-- Task goal --
The required output is the exact run of lines below that opens at the line with "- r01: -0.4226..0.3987" and closes at the line with "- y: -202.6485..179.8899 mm".
++++
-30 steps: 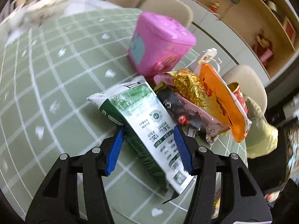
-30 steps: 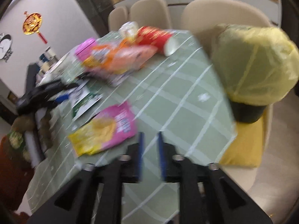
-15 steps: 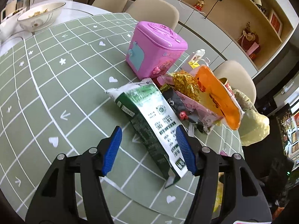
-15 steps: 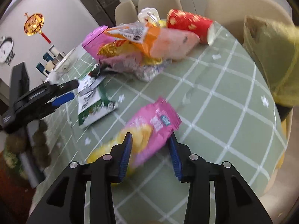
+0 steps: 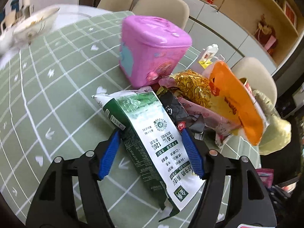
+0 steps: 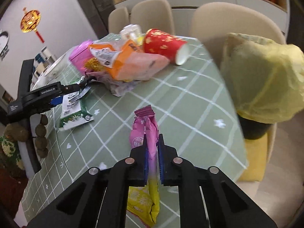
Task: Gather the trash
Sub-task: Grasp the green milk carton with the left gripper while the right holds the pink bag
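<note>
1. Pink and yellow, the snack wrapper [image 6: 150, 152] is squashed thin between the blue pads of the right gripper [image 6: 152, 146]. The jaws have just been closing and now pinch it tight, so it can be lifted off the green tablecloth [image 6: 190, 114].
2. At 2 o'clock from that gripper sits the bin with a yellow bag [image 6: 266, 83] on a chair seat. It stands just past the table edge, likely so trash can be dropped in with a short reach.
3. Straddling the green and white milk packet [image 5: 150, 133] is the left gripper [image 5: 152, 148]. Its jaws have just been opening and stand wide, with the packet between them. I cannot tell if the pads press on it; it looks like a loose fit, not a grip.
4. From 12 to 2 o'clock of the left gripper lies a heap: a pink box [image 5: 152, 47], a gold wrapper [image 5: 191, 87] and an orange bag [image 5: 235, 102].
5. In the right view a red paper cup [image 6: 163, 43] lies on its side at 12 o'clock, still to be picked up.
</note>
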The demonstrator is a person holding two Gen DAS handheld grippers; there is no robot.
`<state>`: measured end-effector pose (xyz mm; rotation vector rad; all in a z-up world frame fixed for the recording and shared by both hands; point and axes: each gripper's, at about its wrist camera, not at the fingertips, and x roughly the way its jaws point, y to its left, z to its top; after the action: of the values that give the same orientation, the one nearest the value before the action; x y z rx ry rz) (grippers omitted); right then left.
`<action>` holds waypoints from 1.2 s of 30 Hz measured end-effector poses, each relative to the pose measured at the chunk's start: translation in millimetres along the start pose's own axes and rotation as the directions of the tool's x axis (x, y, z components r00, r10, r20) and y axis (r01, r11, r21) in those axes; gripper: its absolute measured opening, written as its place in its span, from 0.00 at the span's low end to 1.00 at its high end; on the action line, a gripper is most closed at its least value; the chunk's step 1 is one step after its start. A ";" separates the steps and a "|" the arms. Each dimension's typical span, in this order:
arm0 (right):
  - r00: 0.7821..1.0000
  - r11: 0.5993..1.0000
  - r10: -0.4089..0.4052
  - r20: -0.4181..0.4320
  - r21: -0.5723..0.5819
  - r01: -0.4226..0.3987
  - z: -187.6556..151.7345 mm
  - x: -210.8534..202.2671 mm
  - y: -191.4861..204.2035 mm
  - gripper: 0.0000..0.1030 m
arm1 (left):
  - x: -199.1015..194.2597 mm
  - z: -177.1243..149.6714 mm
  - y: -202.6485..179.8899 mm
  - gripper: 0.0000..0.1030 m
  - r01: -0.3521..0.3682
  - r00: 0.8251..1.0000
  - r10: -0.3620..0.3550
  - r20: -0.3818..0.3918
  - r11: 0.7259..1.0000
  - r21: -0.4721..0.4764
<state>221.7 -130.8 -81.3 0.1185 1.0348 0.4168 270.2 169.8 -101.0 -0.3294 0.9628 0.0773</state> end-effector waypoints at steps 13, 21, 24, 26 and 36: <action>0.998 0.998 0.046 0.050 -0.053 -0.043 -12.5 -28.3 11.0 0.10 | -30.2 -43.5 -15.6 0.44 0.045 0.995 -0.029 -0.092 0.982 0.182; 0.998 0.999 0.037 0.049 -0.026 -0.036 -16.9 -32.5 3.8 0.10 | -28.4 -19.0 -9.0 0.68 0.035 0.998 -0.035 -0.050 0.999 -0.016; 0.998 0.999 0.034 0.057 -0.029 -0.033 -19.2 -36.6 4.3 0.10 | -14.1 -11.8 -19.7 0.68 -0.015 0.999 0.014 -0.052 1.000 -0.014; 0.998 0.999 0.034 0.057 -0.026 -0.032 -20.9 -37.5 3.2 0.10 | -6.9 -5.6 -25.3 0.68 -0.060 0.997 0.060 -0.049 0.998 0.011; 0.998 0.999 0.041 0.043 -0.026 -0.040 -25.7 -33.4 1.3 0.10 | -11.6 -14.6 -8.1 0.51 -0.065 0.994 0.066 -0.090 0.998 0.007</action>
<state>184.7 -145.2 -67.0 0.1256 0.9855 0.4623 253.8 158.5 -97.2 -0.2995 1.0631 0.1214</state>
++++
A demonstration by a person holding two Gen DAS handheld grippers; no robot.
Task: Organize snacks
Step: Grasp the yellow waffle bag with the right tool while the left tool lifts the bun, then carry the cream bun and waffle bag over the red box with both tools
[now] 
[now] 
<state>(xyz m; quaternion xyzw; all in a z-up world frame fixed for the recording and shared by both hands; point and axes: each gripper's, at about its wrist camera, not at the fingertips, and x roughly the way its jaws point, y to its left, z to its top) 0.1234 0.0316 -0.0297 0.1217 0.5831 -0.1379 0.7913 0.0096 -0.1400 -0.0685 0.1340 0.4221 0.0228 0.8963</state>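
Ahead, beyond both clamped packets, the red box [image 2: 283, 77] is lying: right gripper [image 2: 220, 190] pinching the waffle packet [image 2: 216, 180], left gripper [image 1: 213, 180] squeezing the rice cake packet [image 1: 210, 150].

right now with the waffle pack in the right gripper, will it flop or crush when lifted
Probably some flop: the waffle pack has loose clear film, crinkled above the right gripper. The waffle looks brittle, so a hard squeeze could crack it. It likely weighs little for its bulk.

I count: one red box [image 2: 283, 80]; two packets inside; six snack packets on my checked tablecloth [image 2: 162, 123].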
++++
-- Response for this exercise --
  - r01: -0.4226..0.3987
  - z: -187.6556..151.7345 mm
  - x: -210.8534..202.2671 mm
  - y: -191.4861..204.2035 mm
  - gripper: 0.0000..0.1030 m
arm1 (left):
  - x: -199.1015..194.2597 mm
  - z: -177.1243..149.6714 mm
  - y: -202.6485..179.8899 mm

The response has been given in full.